#### Task to complete
Restate every line of the material, word for word.
____
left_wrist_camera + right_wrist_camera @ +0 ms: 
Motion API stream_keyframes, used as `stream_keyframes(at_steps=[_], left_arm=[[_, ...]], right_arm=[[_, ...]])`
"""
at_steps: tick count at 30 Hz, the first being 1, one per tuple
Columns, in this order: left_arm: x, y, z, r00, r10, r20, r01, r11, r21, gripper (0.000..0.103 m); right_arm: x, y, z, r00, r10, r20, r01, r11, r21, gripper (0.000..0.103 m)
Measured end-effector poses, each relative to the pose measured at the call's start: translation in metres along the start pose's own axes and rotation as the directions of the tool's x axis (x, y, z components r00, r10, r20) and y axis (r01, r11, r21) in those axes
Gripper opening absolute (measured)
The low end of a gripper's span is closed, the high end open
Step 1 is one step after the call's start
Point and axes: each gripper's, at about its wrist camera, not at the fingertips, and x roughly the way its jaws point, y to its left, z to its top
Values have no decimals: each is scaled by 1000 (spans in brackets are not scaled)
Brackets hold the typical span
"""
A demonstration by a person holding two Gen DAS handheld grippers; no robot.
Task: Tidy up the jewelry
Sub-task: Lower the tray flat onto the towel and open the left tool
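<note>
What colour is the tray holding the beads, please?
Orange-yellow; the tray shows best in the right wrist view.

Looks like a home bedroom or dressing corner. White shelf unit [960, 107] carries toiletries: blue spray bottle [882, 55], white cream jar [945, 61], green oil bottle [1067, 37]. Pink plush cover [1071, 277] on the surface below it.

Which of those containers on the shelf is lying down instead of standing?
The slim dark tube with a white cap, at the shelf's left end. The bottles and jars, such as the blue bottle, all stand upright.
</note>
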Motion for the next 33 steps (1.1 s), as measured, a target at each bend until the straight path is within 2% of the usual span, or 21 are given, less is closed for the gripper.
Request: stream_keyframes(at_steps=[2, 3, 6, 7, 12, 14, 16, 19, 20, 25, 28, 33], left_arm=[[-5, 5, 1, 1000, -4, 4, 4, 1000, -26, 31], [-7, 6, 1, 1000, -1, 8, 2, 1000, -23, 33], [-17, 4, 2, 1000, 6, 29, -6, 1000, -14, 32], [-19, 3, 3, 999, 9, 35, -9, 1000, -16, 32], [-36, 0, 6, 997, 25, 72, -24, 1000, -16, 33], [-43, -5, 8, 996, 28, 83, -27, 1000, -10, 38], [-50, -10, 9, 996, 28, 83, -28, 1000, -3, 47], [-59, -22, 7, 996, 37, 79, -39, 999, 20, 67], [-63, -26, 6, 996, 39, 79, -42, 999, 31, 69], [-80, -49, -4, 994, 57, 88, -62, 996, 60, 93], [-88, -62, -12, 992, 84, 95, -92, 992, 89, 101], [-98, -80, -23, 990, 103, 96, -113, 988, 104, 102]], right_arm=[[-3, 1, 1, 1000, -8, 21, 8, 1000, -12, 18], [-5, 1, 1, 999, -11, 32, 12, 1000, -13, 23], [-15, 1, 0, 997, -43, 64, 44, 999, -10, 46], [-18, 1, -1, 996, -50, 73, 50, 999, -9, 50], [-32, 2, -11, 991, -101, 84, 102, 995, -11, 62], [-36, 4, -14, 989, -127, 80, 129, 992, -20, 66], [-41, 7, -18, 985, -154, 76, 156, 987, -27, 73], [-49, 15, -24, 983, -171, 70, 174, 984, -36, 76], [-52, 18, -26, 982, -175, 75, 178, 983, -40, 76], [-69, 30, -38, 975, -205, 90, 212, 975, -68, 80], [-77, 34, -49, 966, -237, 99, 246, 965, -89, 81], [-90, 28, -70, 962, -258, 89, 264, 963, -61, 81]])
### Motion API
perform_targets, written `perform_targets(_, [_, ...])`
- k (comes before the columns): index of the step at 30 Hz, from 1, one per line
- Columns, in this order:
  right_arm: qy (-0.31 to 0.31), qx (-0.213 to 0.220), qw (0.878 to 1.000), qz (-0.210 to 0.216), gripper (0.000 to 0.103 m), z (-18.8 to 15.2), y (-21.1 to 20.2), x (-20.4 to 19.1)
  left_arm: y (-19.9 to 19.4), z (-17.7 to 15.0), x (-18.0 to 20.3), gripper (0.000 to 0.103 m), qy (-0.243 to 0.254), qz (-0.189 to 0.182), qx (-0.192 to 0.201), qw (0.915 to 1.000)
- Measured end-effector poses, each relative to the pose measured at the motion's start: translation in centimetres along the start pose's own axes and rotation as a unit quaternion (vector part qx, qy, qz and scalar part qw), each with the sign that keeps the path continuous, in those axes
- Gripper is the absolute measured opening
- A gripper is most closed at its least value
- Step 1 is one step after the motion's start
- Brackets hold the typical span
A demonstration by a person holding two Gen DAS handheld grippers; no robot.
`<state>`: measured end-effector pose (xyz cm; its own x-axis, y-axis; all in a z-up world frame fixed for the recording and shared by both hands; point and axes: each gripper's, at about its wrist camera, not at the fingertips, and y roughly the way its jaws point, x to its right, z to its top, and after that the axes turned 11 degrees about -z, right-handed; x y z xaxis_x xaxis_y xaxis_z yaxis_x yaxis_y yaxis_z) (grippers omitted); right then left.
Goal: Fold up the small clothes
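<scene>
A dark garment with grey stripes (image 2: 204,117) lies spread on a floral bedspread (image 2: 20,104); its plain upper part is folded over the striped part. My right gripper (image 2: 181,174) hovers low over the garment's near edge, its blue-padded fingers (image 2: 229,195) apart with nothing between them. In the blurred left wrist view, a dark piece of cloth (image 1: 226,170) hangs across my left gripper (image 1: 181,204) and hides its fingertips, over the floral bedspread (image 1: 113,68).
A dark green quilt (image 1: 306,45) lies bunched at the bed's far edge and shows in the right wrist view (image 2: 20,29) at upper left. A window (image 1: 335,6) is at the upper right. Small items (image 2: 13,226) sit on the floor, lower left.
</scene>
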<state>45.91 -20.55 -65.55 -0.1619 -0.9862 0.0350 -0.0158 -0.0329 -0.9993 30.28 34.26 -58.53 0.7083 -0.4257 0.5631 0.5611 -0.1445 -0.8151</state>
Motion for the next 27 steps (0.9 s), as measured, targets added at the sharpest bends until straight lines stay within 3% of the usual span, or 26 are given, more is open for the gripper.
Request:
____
#### Response below
left_wrist_camera + right_wrist_camera @ +0 ms: 
Motion API stream_keyframes, used as `stream_keyframes(at_steps=[_], left_arm=[[_, ...]], right_arm=[[_, ...]])`
"""
at_steps: tick count at 30 Hz, the first being 1, one per tuple
Columns, in this order: left_arm: x, y, z, r00, r10, r20, r01, r11, r21, gripper (0.000..0.103 m); right_arm: x, y, z, r00, r10, r20, r01, r11, r21, gripper (0.000..0.103 m)
Measured end-effector poses, each relative to the pose measured at the call's start: translation in metres along the start pose's own axes and rotation as the directions of the tool's x axis (x, y, z components r00, r10, r20) and y axis (r01, r11, r21) in those axes
Gripper opening absolute (measured)
The low end of a gripper's span is closed, the high end open
Step 1 is one step after the call's start
Point and axes: each gripper's, at about its wrist camera, not at the fingertips, and x roughly the way its jaws point, y to its left, z to its top
Values have no decimals: each is scaled by 1000 (spans in brackets are not scaled)
Brackets hold the typical span
"""
A demonstration by a person holding two Gen DAS handheld grippers; no robot.
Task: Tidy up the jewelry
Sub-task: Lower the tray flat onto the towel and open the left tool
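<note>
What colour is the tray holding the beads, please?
Orange-yellow; the tray shows best in the right wrist view.

Looks like a home bedroom or dressing corner. White shelf unit [960, 107] carries toiletries: blue spray bottle [882, 55], white cream jar [945, 61], green oil bottle [1067, 37]. Pink plush cover [1071, 277] on the surface below it.

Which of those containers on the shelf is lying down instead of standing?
The slim dark tube with a white cap, at the shelf's left end. The bottles and jars, such as the blue bottle, all stand upright.
</note>
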Motion for the next 33 steps (1.1 s), as measured, a target at each bend until the straight path is within 2% of the usual span, or 21 are given, less is closed for the gripper.
Request: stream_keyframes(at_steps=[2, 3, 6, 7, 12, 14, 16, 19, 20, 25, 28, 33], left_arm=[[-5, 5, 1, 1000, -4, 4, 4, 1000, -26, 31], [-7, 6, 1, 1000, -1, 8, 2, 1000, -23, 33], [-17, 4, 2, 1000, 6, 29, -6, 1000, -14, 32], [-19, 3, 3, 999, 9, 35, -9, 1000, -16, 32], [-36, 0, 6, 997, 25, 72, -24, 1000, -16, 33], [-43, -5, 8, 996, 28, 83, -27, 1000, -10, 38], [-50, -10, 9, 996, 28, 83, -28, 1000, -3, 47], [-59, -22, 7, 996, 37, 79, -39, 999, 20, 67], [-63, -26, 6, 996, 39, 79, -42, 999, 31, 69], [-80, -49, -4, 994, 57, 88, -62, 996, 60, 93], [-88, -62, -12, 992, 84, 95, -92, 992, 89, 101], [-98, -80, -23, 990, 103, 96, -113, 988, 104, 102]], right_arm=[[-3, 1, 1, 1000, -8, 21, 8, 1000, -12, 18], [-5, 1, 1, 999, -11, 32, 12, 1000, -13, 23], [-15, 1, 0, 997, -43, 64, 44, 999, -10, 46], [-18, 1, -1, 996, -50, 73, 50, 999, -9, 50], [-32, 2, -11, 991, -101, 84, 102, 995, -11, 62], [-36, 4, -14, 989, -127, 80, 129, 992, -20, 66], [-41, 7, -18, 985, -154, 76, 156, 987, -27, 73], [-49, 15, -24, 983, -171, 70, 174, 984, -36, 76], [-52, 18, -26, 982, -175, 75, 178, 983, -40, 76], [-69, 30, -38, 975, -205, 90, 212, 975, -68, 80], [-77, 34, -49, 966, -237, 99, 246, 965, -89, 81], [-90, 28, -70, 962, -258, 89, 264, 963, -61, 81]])
### Motion API
perform_targets, written `perform_targets(_, [_, ...])`
- k (comes before the columns): index of the step at 30 Hz, from 1, one per line
- Columns, in this order:
  right_arm: qy (-0.31 to 0.31), qx (-0.213 to 0.220), qw (0.878 to 1.000), qz (-0.210 to 0.216), gripper (0.000 to 0.103 m), z (-18.8 to 15.2), y (-21.1 to 20.2), x (-20.4 to 19.1)
  left_arm: y (-19.9 to 19.4), z (-17.7 to 15.0), x (-18.0 to 20.3), gripper (0.000 to 0.103 m), qy (-0.243 to 0.254), qz (-0.189 to 0.182), qx (-0.192 to 0.201), qw (0.915 to 1.000)
- Measured end-effector poses, each relative to the pose measured at the motion's start: translation in centimetres along the start pose's own axes and rotation as a unit quaternion (vector part qx, qy, qz and scalar part qw), each with the sign that keeps the path continuous, in those axes
- Gripper is the absolute measured opening
- A gripper is most closed at its least value
- Step 1 is one step after the motion's start
- Brackets hold the typical span
A demonstration by a person holding two Gen DAS handheld grippers; no robot.
`<state>`: measured end-effector pose (xyz cm; its own x-axis, y-axis; all in a z-up world frame fixed for the recording and shared by both hands; point and axes: each gripper's, at about its wrist camera, not at the fingertips, and y roughly the way its jaws point, x to its right, z to its top, and after that the axes turned 11 degrees about -z, right-handed; x y z xaxis_x xaxis_y xaxis_z yaxis_x yaxis_y yaxis_z) (grippers omitted); right then left.
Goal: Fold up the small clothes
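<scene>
A dark garment with grey stripes (image 2: 204,117) lies spread on a floral bedspread (image 2: 20,104); its plain upper part is folded over the striped part. My right gripper (image 2: 181,174) hovers low over the garment's near edge, its blue-padded fingers (image 2: 229,195) apart with nothing between them. In the blurred left wrist view, a dark piece of cloth (image 1: 226,170) hangs across my left gripper (image 1: 181,204) and hides its fingertips, over the floral bedspread (image 1: 113,68).
A dark green quilt (image 1: 306,45) lies bunched at the bed's far edge and shows in the right wrist view (image 2: 20,29) at upper left. A window (image 1: 335,6) is at the upper right. Small items (image 2: 13,226) sit on the floor, lower left.
</scene>
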<state>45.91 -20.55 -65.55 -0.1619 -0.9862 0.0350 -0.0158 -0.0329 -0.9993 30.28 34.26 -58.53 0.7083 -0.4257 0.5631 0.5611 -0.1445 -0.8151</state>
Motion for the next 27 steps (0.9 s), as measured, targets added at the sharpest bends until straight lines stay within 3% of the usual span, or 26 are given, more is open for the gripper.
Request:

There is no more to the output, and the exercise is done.